What you are asked to do — Print the data once more, exactly as given. Drop the pictures.

(Records from a collection)
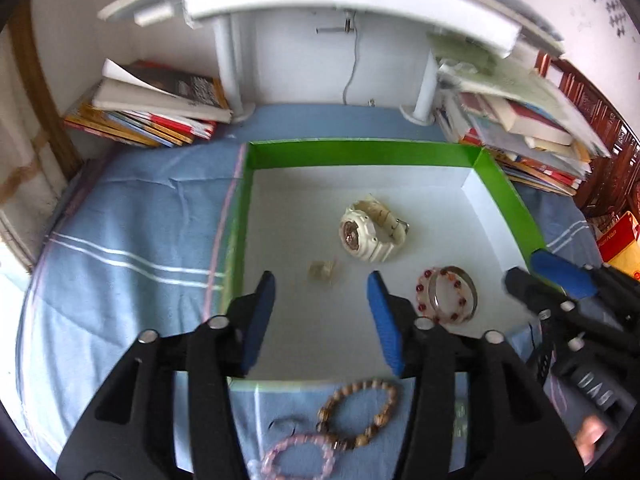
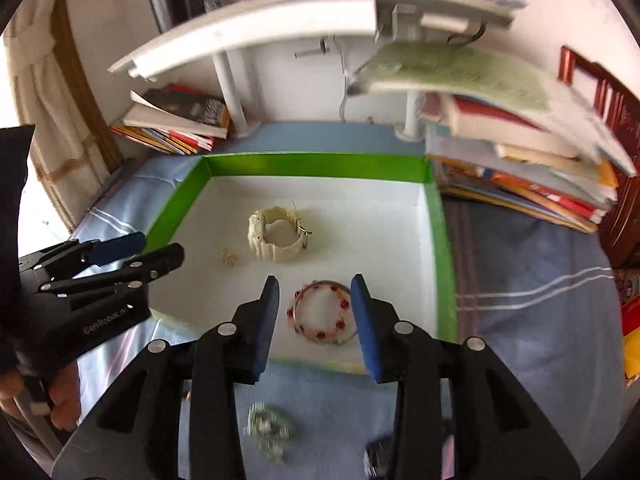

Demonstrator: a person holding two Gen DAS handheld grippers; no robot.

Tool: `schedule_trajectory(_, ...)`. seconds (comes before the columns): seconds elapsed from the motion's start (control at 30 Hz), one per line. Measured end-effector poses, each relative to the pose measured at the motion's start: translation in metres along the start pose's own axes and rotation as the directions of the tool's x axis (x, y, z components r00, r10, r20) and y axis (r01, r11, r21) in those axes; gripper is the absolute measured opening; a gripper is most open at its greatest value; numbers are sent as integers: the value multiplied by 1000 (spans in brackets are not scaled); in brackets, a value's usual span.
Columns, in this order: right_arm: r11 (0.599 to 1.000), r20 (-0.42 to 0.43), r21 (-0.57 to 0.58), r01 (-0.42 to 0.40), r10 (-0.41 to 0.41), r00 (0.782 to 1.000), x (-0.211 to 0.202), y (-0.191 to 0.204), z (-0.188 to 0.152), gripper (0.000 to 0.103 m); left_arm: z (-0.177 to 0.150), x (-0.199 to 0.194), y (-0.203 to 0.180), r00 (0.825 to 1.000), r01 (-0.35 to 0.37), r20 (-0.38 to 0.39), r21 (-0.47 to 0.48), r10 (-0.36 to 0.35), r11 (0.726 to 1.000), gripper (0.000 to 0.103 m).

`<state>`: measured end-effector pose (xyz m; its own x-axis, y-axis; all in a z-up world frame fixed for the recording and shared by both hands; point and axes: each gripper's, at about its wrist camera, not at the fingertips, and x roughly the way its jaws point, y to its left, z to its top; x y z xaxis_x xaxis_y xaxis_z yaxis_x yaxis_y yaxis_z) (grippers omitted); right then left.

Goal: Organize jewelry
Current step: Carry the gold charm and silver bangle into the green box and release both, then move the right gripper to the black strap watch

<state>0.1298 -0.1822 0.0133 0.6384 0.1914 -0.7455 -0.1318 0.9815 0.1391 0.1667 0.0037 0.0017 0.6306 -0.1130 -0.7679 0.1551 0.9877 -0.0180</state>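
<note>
Your left gripper (image 1: 322, 316) and right gripper (image 2: 316, 324) hover with jaws parted and empty, since the watch (image 1: 370, 230) and bangles (image 2: 324, 312) already lie in the green-walled tray (image 1: 360, 152); two bead bracelets (image 1: 352, 412) wait outside it on the desk.

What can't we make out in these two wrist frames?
- Pink bracelet, left wrist view: lower part cut off by the frame edge and the left gripper.
- Silvery piece on the cloth, right wrist view: too blurred to identify.
- Small pale item in the tray: too small and blurred in both views.
</note>
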Motion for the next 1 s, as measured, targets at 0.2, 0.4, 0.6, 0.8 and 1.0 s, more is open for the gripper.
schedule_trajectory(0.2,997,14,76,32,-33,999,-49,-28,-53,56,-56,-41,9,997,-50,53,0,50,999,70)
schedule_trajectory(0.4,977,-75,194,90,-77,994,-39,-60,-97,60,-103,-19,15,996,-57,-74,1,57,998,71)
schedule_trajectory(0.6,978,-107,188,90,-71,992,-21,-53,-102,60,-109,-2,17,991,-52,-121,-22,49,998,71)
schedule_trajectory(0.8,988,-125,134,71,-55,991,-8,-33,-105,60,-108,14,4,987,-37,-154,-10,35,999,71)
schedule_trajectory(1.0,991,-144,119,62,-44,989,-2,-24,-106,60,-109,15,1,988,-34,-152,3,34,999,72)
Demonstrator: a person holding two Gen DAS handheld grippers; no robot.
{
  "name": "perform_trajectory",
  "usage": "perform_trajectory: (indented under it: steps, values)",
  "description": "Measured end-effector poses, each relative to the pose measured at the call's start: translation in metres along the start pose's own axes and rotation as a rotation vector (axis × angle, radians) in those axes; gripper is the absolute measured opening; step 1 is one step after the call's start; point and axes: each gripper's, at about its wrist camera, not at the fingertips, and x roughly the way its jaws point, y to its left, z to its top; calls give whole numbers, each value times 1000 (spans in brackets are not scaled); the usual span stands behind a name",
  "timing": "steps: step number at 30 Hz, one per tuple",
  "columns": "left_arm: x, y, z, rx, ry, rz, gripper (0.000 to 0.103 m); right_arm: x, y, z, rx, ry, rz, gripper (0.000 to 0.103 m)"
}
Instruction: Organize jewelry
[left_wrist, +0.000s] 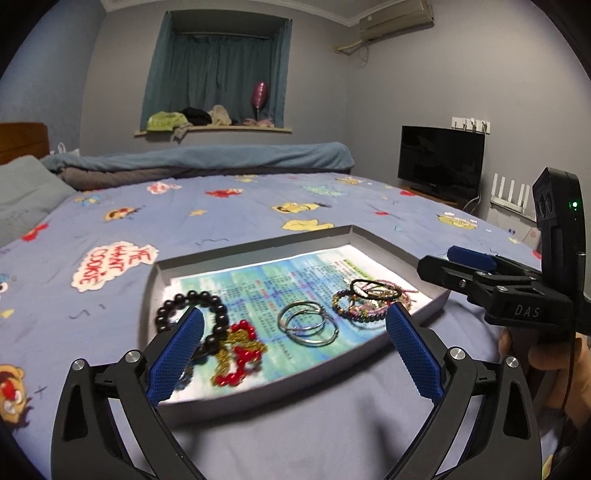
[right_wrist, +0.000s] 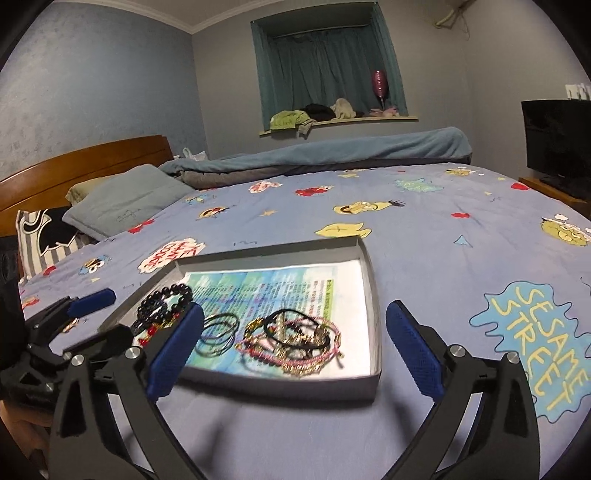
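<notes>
Hovering above the near edge of the shallow grey tray (left_wrist: 255, 242), the left gripper (left_wrist: 293, 354) had its jaws spread wide, with nothing held between the blue pads (left_wrist: 175, 356); in its own view the left pad overlapped the black bead bracelet (left_wrist: 192, 306), but contact could not be confirmed. The right gripper (right_wrist: 293, 350) was likewise wide open and carried nothing; its blue pads (right_wrist: 413, 349) stood to either side of the tray's near right corner, above the blue cartoon bedsheet (right_wrist: 424, 236).

The tray rested on the bedsheet, lined with a printed paper sheet (left_wrist: 280, 273); all the jewelry lay inside it. At the left end lay the black bead bracelet, touching the red bead and gold chain piece (left_wrist: 240, 354) just in front of it; near the middle lay the silver hoop earrings (left_wrist: 306, 323), overlapping one another; at the right end lay a tangled pile of thin bracelets and a black hair tie (left_wrist: 369, 301), just beside the hoops but apart from them. From the right wrist view the same pile (right_wrist: 295, 341) lay between that gripper's pads, blurred; the hoops (right_wrist: 218, 334) lay beside its left pad.

In the left wrist view the right gripper (left_wrist: 458, 264) was seen from the side, over the tray's right rim.
</notes>
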Motion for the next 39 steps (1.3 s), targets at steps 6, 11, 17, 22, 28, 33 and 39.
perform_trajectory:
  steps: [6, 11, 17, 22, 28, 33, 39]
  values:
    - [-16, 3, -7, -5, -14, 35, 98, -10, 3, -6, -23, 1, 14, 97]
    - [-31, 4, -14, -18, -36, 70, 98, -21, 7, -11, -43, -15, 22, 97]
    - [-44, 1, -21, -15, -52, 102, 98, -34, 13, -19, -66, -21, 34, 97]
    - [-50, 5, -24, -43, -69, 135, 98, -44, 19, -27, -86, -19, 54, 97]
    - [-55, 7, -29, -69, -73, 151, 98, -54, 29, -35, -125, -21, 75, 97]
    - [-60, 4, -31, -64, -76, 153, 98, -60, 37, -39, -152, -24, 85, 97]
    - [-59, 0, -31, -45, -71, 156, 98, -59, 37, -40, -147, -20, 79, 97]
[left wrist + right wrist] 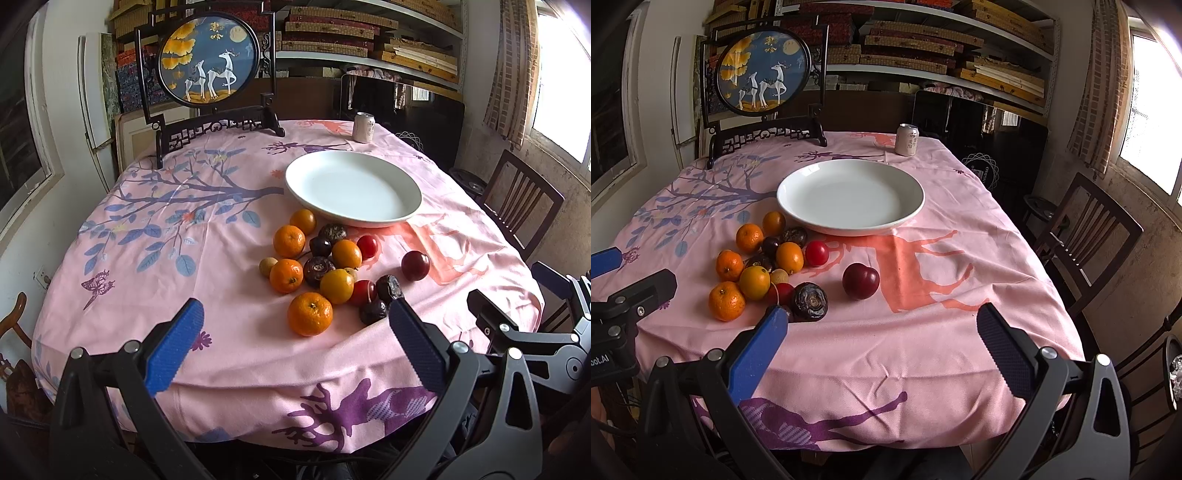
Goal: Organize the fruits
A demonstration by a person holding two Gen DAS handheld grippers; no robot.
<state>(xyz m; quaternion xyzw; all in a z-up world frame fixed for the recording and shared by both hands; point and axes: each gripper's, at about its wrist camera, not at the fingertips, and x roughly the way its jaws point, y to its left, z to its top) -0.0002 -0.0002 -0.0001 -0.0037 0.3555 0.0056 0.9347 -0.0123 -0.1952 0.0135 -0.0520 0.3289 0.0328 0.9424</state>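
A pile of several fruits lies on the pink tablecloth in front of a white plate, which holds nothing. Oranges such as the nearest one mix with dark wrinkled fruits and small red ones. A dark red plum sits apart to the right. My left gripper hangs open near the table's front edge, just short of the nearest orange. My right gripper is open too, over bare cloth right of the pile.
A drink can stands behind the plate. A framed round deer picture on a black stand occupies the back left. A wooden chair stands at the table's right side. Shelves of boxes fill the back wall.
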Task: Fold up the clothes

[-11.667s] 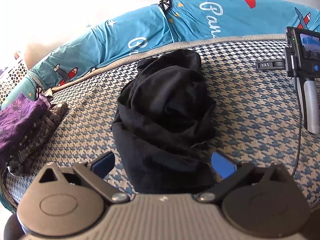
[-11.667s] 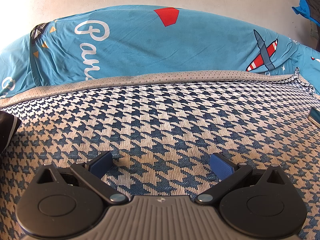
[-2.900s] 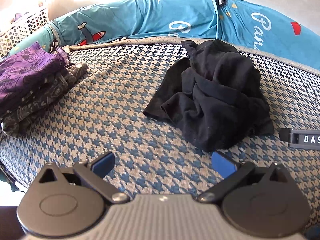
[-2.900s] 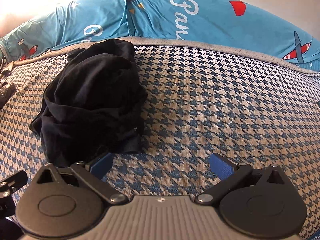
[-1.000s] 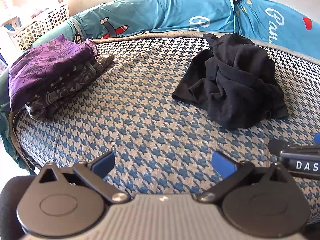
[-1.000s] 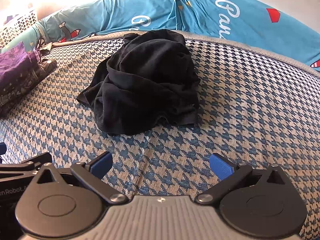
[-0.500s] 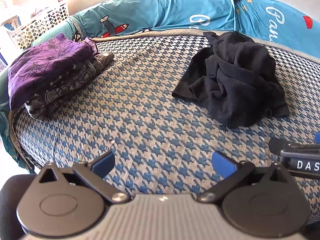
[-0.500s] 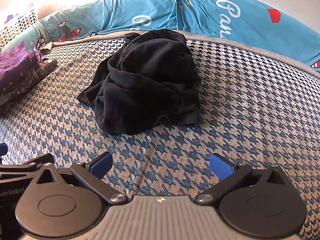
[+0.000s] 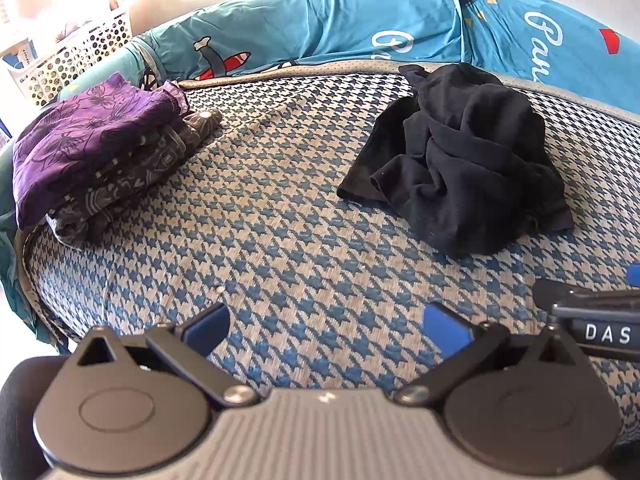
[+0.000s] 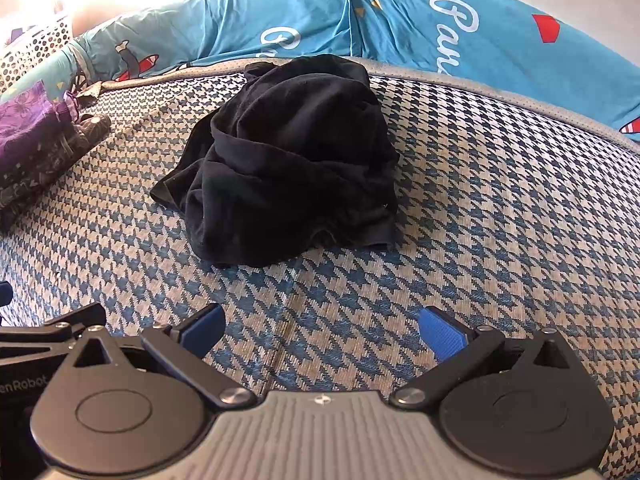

Result —
Demonstrator: a person holding two Gen DAS handheld grippers; no robot.

Tool: `schedule_trajectory(_, ...)`. seconds (comes before the columns): seconds elapsed from the motion's start (control at 30 Hz), one per line. Measured end-effector poses, each relative to the pose measured at the motion's start: translation in metres along the start pose's own axes and rotation as the directions of the tool's x axis (x, y, z components r00, r10, r20) and y axis (r01, r11, r21) in those axes; gripper is the absolute measured opening; a gripper is most open at its greatest value; numbers are sent as integers: the value multiplied by 1000 (spans in brackets are not scaled); in brackets, a value's usual span.
Columns, in this order: right_arm: r11 (0.599 to 1.000), r20 (-0.42 to 0.43), r21 (-0.57 to 0.58), r01 (-0.42 to 0.40), r10 (-0.41 to 0.41), r00 (0.782 to 1.000), x (-0.211 to 0.202), y (-0.191 to 0.204), z (-0.188 to 0.152), gripper (0.000 to 0.103 m); left_arm: z (-0.177 to 0.150), x (-0.199 to 0.194), y (-0.203 to 0.180), r00 (0.825 to 1.000), r01 (-0.35 to 0.37), r20 (-0.38 to 0.39), r21 (-0.47 to 0.48), r10 (-0.36 to 0.35), r11 (0.726 to 1.000), gripper (0.000 to 0.103 m).

`<state>`: measured end-effector pose (xyz m; its own x-axis, y-axis; all in a z-up world frame fixed for the recording and shared by both hands; point and axes: each gripper's, at about its wrist camera, not at the fingertips, and x roughly the way its jaws point, y to its left, z to its top; x y z xaxis_x xaxis_y xaxis_z yaxis_x yaxis_y yaxis_z) (grippers omitted); right then left.

Goal: Organize jewelry
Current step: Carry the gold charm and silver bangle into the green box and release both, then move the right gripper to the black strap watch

<state>0.1298 -0.1822 0.0133 0.6384 0.1914 -0.7455 -0.1318 0.9815 0.1391 0.1667 0.0037 0.0017 0.6306 -0.1130 -0.7679 0.1551 0.9877 -0.0180</state>
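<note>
Your left gripper (image 1: 322, 316) and right gripper (image 2: 316, 324) hover with jaws parted and empty, since the watch (image 1: 370, 230) and bangles (image 2: 324, 312) already lie in the green-walled tray (image 1: 360, 152); two bead bracelets (image 1: 352, 412) wait outside it on the desk.

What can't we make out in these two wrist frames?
- Pink bracelet, left wrist view: lower part cut off by the frame edge and the left gripper.
- Silvery piece on the cloth, right wrist view: too blurred to identify.
- Small pale item in the tray: too small and blurred in both views.
</note>
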Motion for the next 1 s, as measured, targets at 0.2, 0.4, 0.6, 0.8 and 1.0 s, more is open for the gripper.
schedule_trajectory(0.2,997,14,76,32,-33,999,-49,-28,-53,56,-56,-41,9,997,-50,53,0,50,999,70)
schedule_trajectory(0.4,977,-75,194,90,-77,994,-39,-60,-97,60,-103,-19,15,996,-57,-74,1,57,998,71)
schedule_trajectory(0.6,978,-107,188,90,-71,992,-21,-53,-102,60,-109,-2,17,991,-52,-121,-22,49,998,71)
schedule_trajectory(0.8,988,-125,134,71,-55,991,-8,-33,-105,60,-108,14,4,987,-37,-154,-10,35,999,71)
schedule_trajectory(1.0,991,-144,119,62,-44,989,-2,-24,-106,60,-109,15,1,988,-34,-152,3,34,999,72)
Demonstrator: a person holding two Gen DAS handheld grippers; no robot.
{
  "name": "perform_trajectory",
  "usage": "perform_trajectory: (indented under it: steps, values)",
  "description": "Measured end-effector poses, each relative to the pose measured at the call's start: translation in metres along the start pose's own axes and rotation as a rotation vector (axis × angle, radians) in those axes; gripper is the absolute measured opening; step 1 is one step after the call's start; point and axes: each gripper's, at about its wrist camera, not at the fingertips, and x roughly the way its jaws point, y to its left, z to its top; calls give whole numbers, each value times 1000 (spans in brackets are not scaled); the usual span stands behind a name",
  "timing": "steps: step number at 30 Hz, one per tuple",
  "columns": "left_arm: x, y, z, rx, ry, rz, gripper (0.000 to 0.103 m); right_arm: x, y, z, rx, ry, rz, gripper (0.000 to 0.103 m)"
}
Instruction: Organize jewelry
[left_wrist, +0.000s] 
[right_wrist, +0.000s] 
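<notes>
Hovering above the near edge of the shallow grey tray (left_wrist: 255, 242), the left gripper (left_wrist: 293, 354) had its jaws spread wide, with nothing held between the blue pads (left_wrist: 175, 356); in its own view the left pad overlapped the black bead bracelet (left_wrist: 192, 306), but contact could not be confirmed. The right gripper (right_wrist: 293, 350) was likewise wide open and carried nothing; its blue pads (right_wrist: 413, 349) stood to either side of the tray's near right corner, above the blue cartoon bedsheet (right_wrist: 424, 236).

The tray rested on the bedsheet, lined with a printed paper sheet (left_wrist: 280, 273); all the jewelry lay inside it. At the left end lay the black bead bracelet, touching the red bead and gold chain piece (left_wrist: 240, 354) just in front of it; near the middle lay the silver hoop earrings (left_wrist: 306, 323), overlapping one another; at the right end lay a tangled pile of thin bracelets and a black hair tie (left_wrist: 369, 301), just beside the hoops but apart from them. From the right wrist view the same pile (right_wrist: 295, 341) lay between that gripper's pads, blurred; the hoops (right_wrist: 218, 334) lay beside its left pad.

In the left wrist view the right gripper (left_wrist: 458, 264) was seen from the side, over the tray's right rim.
</notes>
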Motion for the next 39 steps (1.3 s), targets at steps 6, 11, 17, 22, 28, 33 and 39.
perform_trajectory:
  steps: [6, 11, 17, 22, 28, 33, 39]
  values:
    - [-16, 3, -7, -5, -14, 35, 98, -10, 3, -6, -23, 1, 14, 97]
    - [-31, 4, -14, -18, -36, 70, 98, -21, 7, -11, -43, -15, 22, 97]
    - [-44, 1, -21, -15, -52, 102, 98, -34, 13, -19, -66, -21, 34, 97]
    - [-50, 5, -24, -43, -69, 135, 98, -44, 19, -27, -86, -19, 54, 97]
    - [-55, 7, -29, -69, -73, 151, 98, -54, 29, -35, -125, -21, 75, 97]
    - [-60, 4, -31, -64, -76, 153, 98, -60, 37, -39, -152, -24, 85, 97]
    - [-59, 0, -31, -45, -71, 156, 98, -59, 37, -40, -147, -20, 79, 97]
[left wrist + right wrist] 
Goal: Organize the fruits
A demonstration by a person holding two Gen DAS handheld grippers; no robot.
<state>(xyz m; quaternion xyzw; all in a z-up world frame fixed for the recording and shared by both hands; point and axes: each gripper's, at about its wrist camera, not at the fingertips, and x roughly the way its jaws point, y to its left, z to its top) -0.0002 -0.0002 -0.0001 -0.0037 0.3555 0.0056 0.9347 -0.0123 -0.1952 0.0135 -0.0520 0.3289 0.0328 0.9424</state>
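A pile of several fruits lies on the pink tablecloth in front of a white plate, which holds nothing. Oranges such as the nearest one mix with dark wrinkled fruits and small red ones. A dark red plum sits apart to the right. My left gripper hangs open near the table's front edge, just short of the nearest orange. My right gripper is open too, over bare cloth right of the pile.
A drink can stands behind the plate. A framed round deer picture on a black stand occupies the back left. A wooden chair stands at the table's right side. Shelves of boxes fill the back wall.
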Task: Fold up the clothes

[-11.667s] 
[-11.667s] 
[-2.900s] 
[-2.900s] 
[-1.000s] 
[-1.000s] 
[-0.500s] 
[-0.500s] 
[+0.000s] 
[+0.000s] 

This answer is complete as it stands.